> [EXERCISE DATA]
= = = = =

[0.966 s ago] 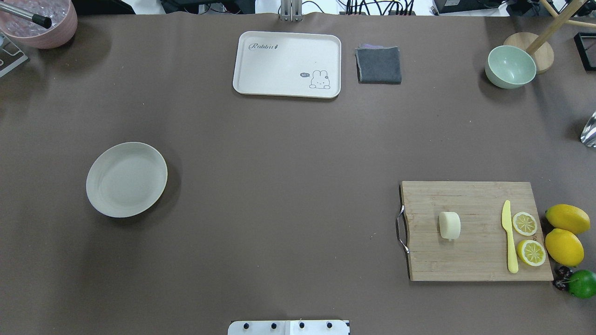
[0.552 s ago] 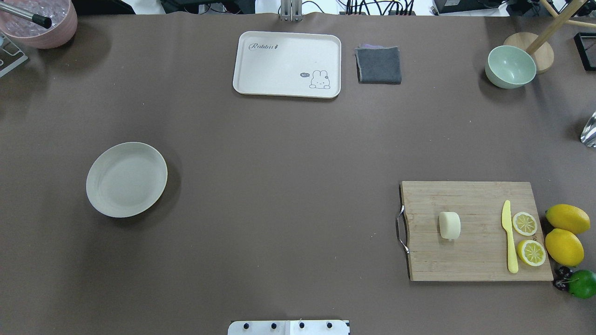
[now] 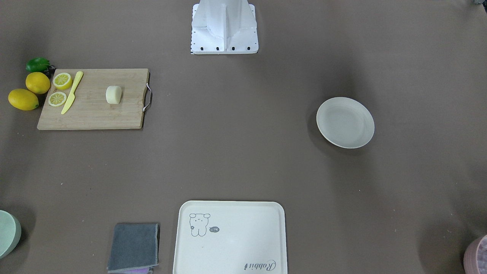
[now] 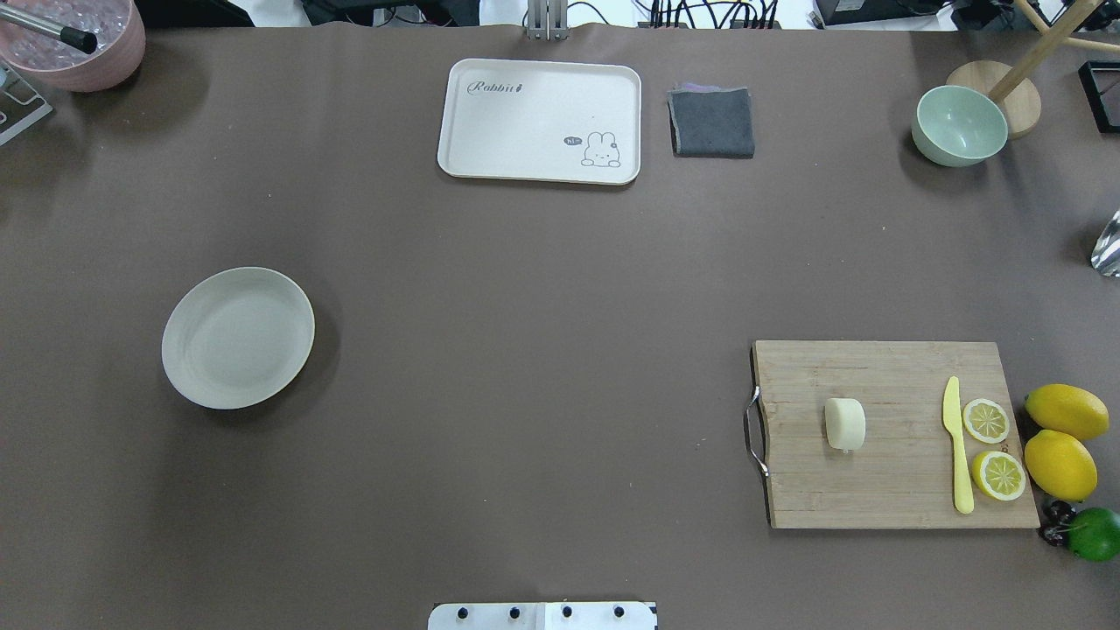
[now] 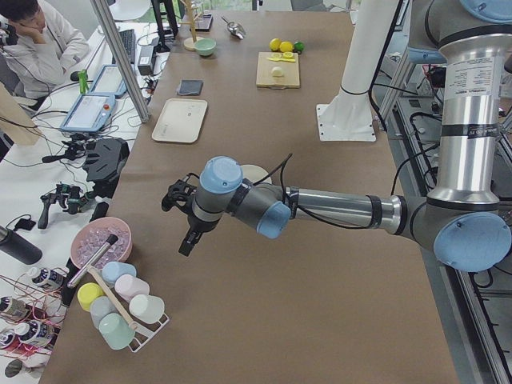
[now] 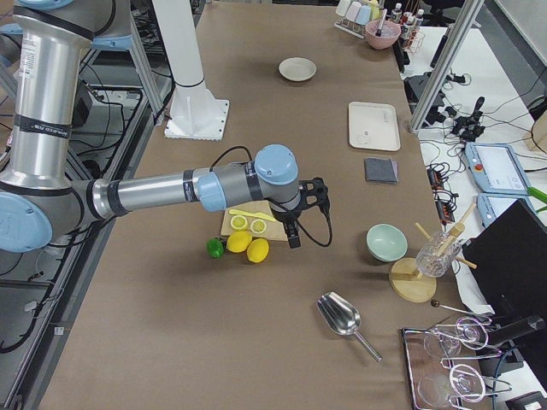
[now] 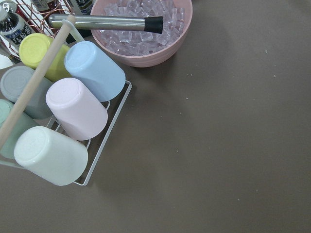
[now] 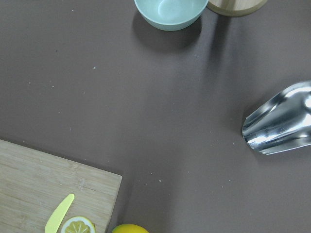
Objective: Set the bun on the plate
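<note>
The pale cream bun [image 4: 845, 424] [image 3: 113, 94] lies on its side on a wooden cutting board [image 4: 875, 490] at the table's right. Far off at the left sits the round off-white plate [image 4: 238, 338] [image 3: 345, 122], with nothing on it. Neither gripper appears in the overhead or front views. In the exterior left view my left gripper [image 5: 186, 245] hangs above the table near the plate's end. My right gripper [image 6: 293, 239] shows in the exterior right view, hovering by the board's far end. I cannot tell whether either is open or shut.
On the board lie a yellow knife [image 4: 958, 446] and two lemon slices [image 4: 986, 420]; lemons [image 4: 1060, 464] and a lime sit beside it. A cream tray [image 4: 540, 121], grey cloth [image 4: 712, 122] and green bowl [image 4: 959, 125] stand at the back. Pink ice bowl [image 7: 141, 29] and cup rack [image 7: 63, 111] at far left.
</note>
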Controlling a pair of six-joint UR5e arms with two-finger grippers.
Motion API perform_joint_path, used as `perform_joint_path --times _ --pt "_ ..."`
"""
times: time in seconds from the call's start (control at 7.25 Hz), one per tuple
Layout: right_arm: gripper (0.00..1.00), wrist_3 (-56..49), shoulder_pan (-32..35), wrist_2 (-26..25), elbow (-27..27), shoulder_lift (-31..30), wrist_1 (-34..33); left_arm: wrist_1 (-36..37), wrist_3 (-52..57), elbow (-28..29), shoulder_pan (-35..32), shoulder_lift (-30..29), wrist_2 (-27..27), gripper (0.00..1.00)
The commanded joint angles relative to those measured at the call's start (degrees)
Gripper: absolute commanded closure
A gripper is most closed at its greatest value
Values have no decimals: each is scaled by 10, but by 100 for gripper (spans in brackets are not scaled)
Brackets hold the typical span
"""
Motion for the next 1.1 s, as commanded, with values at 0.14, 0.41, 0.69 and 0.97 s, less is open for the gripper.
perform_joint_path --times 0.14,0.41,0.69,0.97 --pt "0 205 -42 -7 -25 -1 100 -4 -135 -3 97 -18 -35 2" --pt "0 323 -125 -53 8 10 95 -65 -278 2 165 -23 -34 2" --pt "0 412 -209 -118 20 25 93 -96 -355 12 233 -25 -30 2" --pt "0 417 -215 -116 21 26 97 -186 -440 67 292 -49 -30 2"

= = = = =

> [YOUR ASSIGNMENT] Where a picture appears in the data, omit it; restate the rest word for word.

> [TASK OUTPUT]
[0.966 s ago] 
[0.552 s ago] 
[now] 
[now] 
[now] 
[now] 
[now] 
[now] 
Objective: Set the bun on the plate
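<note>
The pale cream bun [image 4: 845, 424] [image 3: 113, 94] lies on its side on a wooden cutting board [image 4: 875, 490] at the table's right. Far off at the left sits the round off-white plate [image 4: 238, 338] [image 3: 345, 122], with nothing on it. Neither gripper appears in the overhead or front views. In the exterior left view my left gripper [image 5: 186, 245] hangs above the table near the plate's end. My right gripper [image 6: 293, 239] shows in the exterior right view, hovering by the board's far end. I cannot tell whether either is open or shut.
On the board lie a yellow knife [image 4: 958, 446] and two lemon slices [image 4: 986, 420]; lemons [image 4: 1060, 464] and a lime sit beside it. A cream tray [image 4: 540, 121], grey cloth [image 4: 712, 122] and green bowl [image 4: 959, 125] stand at the back. Pink ice bowl [image 7: 141, 29] and cup rack [image 7: 63, 111] at far left.
</note>
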Controlling a pair of six-joint UR5e arms with two-finger grippers.
Motion API perform_joint_path, used as `perform_joint_path --times _ --pt "_ ..."`
"""
times: time in seconds from the call's start (control at 7.25 Hz), one per tuple
Layout: right_arm: gripper (0.00..1.00), wrist_3 (-56..49), shoulder_pan (-32..35), wrist_2 (-26..25), elbow (-27..27), shoulder_lift (-31..30), wrist_1 (-34..33); left_arm: wrist_1 (-36..37), wrist_3 (-52..57), elbow (-28..29), shoulder_pan (-35..32), shoulder_lift (-30..29), wrist_2 (-27..27), gripper (0.00..1.00)
The commanded joint angles relative to those measured at the call's start (degrees)
Gripper: absolute commanded closure
A gripper is most closed at its greatest value
Values have no decimals: each is scaled by 10, but by 100 for gripper (spans in brackets are not scaled)
Brackets hold the typical span
"""
Motion for the next 1.1 s, as commanded, with values at 0.14, 0.41, 0.69 and 0.97 s, less is open for the gripper.
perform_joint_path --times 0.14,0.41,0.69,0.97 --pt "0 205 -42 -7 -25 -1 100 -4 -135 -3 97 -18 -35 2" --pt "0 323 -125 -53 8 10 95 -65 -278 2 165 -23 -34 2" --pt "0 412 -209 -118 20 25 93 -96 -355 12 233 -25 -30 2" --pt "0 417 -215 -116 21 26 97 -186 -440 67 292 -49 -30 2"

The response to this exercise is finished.